Exercise goal:
Give the data again, word for word.

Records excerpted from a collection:

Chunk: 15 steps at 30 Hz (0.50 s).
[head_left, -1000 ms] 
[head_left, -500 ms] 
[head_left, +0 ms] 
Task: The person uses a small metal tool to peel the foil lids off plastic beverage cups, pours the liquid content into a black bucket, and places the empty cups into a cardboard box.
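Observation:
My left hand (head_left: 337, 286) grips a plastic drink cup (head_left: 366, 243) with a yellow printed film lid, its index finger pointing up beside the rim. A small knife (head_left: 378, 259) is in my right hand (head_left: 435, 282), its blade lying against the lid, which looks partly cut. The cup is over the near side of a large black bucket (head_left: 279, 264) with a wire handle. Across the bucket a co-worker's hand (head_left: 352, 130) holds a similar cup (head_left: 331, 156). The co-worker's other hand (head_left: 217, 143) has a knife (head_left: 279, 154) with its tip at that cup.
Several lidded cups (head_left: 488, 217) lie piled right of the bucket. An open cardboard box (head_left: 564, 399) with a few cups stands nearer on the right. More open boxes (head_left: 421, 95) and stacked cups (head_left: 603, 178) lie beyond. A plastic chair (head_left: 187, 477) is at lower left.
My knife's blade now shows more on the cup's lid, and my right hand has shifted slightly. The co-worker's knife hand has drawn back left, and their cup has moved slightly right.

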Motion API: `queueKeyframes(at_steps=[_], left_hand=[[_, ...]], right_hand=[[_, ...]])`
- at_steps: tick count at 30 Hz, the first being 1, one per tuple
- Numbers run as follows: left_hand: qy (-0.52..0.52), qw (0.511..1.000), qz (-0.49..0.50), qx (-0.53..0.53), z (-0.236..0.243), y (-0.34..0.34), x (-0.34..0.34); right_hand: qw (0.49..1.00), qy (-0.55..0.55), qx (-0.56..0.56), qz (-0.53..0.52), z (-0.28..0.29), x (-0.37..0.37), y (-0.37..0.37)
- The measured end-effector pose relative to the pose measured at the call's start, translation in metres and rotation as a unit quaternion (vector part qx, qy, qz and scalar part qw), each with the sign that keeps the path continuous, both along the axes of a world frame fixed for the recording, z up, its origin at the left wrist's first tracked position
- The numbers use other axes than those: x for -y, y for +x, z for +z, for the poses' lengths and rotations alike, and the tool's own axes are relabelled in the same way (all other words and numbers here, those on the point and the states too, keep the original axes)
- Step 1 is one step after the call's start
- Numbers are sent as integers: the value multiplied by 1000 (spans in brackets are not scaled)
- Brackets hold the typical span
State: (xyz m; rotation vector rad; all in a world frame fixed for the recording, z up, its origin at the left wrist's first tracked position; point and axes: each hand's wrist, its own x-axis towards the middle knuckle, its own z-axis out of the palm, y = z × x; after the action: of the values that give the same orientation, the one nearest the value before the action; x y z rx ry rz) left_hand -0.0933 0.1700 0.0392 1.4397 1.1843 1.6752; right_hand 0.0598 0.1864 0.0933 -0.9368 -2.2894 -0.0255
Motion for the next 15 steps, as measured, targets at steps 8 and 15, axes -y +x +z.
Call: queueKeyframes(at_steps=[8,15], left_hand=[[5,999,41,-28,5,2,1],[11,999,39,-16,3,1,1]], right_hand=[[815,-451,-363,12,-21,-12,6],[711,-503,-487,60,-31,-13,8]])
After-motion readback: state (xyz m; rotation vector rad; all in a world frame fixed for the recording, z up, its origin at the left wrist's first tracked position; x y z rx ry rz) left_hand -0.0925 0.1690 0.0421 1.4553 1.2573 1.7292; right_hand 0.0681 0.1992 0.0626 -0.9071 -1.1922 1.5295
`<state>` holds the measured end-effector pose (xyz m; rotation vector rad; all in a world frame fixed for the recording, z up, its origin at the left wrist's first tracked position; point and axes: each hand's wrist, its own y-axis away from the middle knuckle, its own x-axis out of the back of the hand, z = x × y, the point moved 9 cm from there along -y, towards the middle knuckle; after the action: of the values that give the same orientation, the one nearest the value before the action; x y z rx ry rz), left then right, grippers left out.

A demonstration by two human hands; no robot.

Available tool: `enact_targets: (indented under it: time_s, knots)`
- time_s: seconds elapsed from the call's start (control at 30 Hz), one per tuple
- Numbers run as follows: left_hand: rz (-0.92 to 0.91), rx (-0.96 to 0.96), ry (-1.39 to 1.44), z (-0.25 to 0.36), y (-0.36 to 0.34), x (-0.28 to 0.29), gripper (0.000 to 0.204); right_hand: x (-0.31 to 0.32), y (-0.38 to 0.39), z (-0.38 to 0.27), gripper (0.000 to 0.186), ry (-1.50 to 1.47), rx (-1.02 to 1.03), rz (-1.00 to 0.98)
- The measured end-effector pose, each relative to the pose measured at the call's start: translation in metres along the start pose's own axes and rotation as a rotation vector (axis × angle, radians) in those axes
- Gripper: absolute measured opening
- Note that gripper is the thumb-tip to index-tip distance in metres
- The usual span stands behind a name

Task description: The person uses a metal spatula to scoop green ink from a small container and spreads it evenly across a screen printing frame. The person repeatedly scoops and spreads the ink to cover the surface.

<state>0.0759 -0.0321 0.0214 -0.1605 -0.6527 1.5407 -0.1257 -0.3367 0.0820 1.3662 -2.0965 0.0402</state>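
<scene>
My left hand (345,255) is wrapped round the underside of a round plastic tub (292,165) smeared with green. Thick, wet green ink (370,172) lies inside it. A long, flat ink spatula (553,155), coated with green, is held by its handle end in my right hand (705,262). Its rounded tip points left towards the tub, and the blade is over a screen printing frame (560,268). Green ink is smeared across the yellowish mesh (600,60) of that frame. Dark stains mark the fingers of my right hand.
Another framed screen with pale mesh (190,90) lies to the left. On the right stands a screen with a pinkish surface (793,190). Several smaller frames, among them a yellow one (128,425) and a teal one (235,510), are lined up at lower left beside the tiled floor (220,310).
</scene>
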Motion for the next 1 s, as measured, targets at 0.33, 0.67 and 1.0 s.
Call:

Written answer:
Chunk: 15 steps at 30 Hz (0.50 s).
[head_left, -1000 ms] 
[head_left, -500 ms] 
[head_left, +0 ms] 
Task: The person uses a small metal tool to peel the foil lids off plastic beverage cups, pours the liquid content into a black bucket, and places the empty cups into a cardboard box.
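Observation:
My left hand (head_left: 337, 286) grips a plastic drink cup (head_left: 366, 243) with a yellow printed film lid, its index finger pointing up beside the rim. A small knife (head_left: 378, 259) is in my right hand (head_left: 435, 282), its blade lying against the lid, which looks partly cut. The cup is over the near side of a large black bucket (head_left: 279, 264) with a wire handle. Across the bucket a co-worker's hand (head_left: 352, 130) holds a similar cup (head_left: 331, 156). The co-worker's other hand (head_left: 217, 143) has a knife (head_left: 279, 154) with its tip at that cup.
Several lidded cups (head_left: 488, 217) lie piled right of the bucket. An open cardboard box (head_left: 564, 399) with a few cups stands nearer on the right. More open boxes (head_left: 421, 95) and stacked cups (head_left: 603, 178) lie beyond. A plastic chair (head_left: 187, 477) is at lower left.
My knife's blade now shows more on the cup's lid, and my right hand has shifted slightly. The co-worker's knife hand has drawn back left, and their cup has moved slightly right.
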
Motion API: `queueKeyframes(at_steps=[_], left_hand=[[_, ...]], right_hand=[[_, ...]])`
- at_steps: tick count at 30 Hz, the first being 1, one per tuple
- Numbers run as follows: left_hand: qy (-0.52..0.52), qw (0.511..1.000), qz (-0.49..0.50), qx (-0.53..0.53), z (-0.236..0.243), y (-0.34..0.34), x (-0.34..0.34); right_hand: qw (0.49..1.00), qy (-0.55..0.55), qx (-0.56..0.56), qz (-0.53..0.52), z (-0.28..0.29), x (-0.37..0.37), y (-0.37..0.37)
- The measured end-effector pose relative to the pose measured at the call's start, translation in metres and rotation as a unit quaternion (vector part qx, qy, qz and scalar part qw), each with the sign that keeps the path continuous, both along the axes of a world frame fixed for the recording, z up, its origin at the left wrist's first tracked position
- The numbers use other axes than those: x for -y, y for +x, z for +z, for the poses' lengths and rotations alike, and the tool's own axes are relabelled in the same way (all other words and numbers here, those on the point and the states too, keep the original axes)
- Step 1 is one step after the call's start
- Numbers are sent as integers: the value multiplied by 1000 (spans in brackets are not scaled)
- Brackets hold the typical span
State: (xyz m; rotation vector rad; all in a world frame fixed for the recording, z up, its origin at the left wrist's first tracked position; point and axes: each hand's wrist, its own x-axis towards the middle knuckle, its own z-axis out of the palm, y = z × x; after the action: of the values that give the same orientation, the one nearest the value before the action; x y z rx ry rz) left_hand -0.0933 0.1700 0.0392 1.4397 1.1843 1.6752; right_hand 0.0598 0.1864 0.0933 -0.9368 -2.2894 -0.0255
Motion for the next 15 steps, as measured, targets at steps 8 and 15, axes -y +x +z.
Call: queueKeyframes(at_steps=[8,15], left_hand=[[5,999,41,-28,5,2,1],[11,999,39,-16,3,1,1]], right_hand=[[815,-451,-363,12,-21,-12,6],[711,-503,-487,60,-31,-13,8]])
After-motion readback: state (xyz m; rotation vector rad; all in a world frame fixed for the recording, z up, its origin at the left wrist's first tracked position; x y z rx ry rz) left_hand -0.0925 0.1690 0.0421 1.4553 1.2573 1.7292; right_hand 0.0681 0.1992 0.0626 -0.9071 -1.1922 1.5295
`<state>` holds the measured end-effector pose (xyz m; rotation vector rad; all in a world frame fixed for the recording, z up, its origin at the left wrist's first tracked position; point and axes: each hand's wrist, its own y-axis away from the middle knuckle, its own x-axis out of the back of the hand, z = x × y, the point moved 9 cm from there along -y, towards the middle knuckle; after the action: of the values that give the same orientation, the one nearest the value before the action; x y z rx ry rz), left then right, grippers left out.

A demonstration by two human hands; no robot.

Available tool: `enact_targets: (indented under it: time_s, knots)`
- time_s: seconds elapsed from the call's start (control at 30 Hz), one per tuple
- Numbers run as follows: left_hand: rz (-0.92 to 0.91), rx (-0.96 to 0.96), ry (-1.39 to 1.44), z (-0.25 to 0.36), y (-0.36 to 0.34), x (-0.28 to 0.29), gripper (0.000 to 0.204); right_hand: x (-0.31 to 0.32), y (-0.38 to 0.39), z (-0.38 to 0.27), gripper (0.000 to 0.186), ry (-1.50 to 1.47), rx (-1.02 to 1.03), rz (-1.00 to 0.98)
- The measured end-effector pose, each relative to the pose measured at the call's start: translation in metres along the start pose's own axes and rotation as a rotation vector (axis × angle, radians) in those axes
- Gripper: absolute measured opening
- Note that gripper is the thumb-tip to index-tip distance in metres
- The usual span stands behind a name

Task description: The person uses a metal spatula to scoop green ink from a small container and spreads it evenly across a screen printing frame. The person repeatedly scoops and spreads the ink to cover the surface.

<state>0.0759 -0.0321 0.0214 -0.1605 -0.6527 1.5407 -0.1257 -0.3367 0.0820 1.3662 -2.0965 0.0402</state>
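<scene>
My left hand (345,255) is wrapped round the underside of a round plastic tub (292,165) smeared with green. Thick, wet green ink (370,172) lies inside it. A long, flat ink spatula (553,155), coated with green, is held by its handle end in my right hand (705,262). Its rounded tip points left towards the tub, and the blade is over a screen printing frame (560,268). Green ink is smeared across the yellowish mesh (600,60) of that frame. Dark stains mark the fingers of my right hand.
Another framed screen with pale mesh (190,90) lies to the left. On the right stands a screen with a pinkish surface (793,190). Several smaller frames, among them a yellow one (128,425) and a teal one (235,510), are lined up at lower left beside the tiled floor (220,310).
</scene>
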Motion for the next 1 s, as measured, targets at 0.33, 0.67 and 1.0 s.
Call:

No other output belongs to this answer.